Do you pick and choose what you want to read? Those Cliff Chiang covers on Deadman and the Flying Graysons makes that series somewhat enticing or the appearance of Morrison's Seven Soldiers Frankenstein in Frankenstein and the Challengers of the Unknown certainly lifts an eyebrow or the sheer bizarreness of the June-solicited one-shot The Canterbury Cricket threatens to draw me in. But if you do pick and choose, will they be all that interesting on their own, or even as a part of the whole?
Flashpoint is a rather sizable gamble on DC's part, though I did notice they're leaving the bulk of their titles alone, so it's an event that's not a mandatory event. I can keep picking up Detective Comics or Secret Six without having to worry about picking up additional cross-over issues, or, quite frankly even care what's happening in Flashpoint.

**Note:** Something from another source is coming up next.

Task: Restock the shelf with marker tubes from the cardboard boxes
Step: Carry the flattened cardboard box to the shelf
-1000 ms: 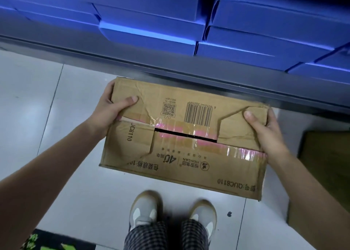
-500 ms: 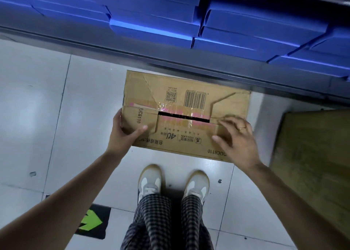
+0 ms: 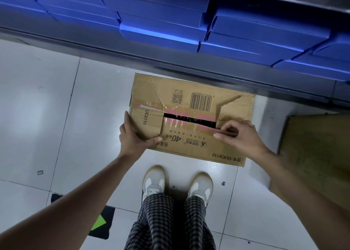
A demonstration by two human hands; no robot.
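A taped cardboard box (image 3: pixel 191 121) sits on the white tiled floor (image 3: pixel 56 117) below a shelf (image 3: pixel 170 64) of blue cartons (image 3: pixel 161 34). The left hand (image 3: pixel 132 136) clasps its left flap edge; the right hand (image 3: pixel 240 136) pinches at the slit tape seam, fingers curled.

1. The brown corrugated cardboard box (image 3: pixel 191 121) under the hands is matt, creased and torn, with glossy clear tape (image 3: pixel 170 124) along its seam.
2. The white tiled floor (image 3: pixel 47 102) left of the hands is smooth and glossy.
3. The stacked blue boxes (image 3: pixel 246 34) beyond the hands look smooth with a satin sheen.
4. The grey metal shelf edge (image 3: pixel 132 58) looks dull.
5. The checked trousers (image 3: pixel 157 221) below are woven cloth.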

But then the question is raised, if Flashpoint isn't affecting the DC Universe titles in any significant way, then what is the point of doling out 15-20 additional books per month, and building such a massive alternate reality for a short-term event? Is Flashpoint the birth of an "Ultimates" style universe, or is it a flash-in-the-pan? (PUN!)
I should also mention that I've been avoiding the Flash since the return of Barry Allen so I've had zero build-up to this event, and I have to wonder if this event is catering to anyone outside of the Flash readership. Obviously it is trying to considering the diversity of characters and titles involved, but will any reader who hasn't been keeping up with the Flash have a vested interest in the series especially if they can keep reading their regular monthlies without interruption?
As you may be able to tell, I'm a little undecided about how I feel about Flashpoint. I'm grateful for it staying out of books like Legion of Super-Heroes and Teen Titans in the same way that the old Annuals events used to, but also puzzled by why I should otherwise care. Curiosity is seeping in a little, mostly on the strength of a few cover images and that old nostalgic feeling I have for Elseworlds tales, but I suspect I'm going to pass on the event in total.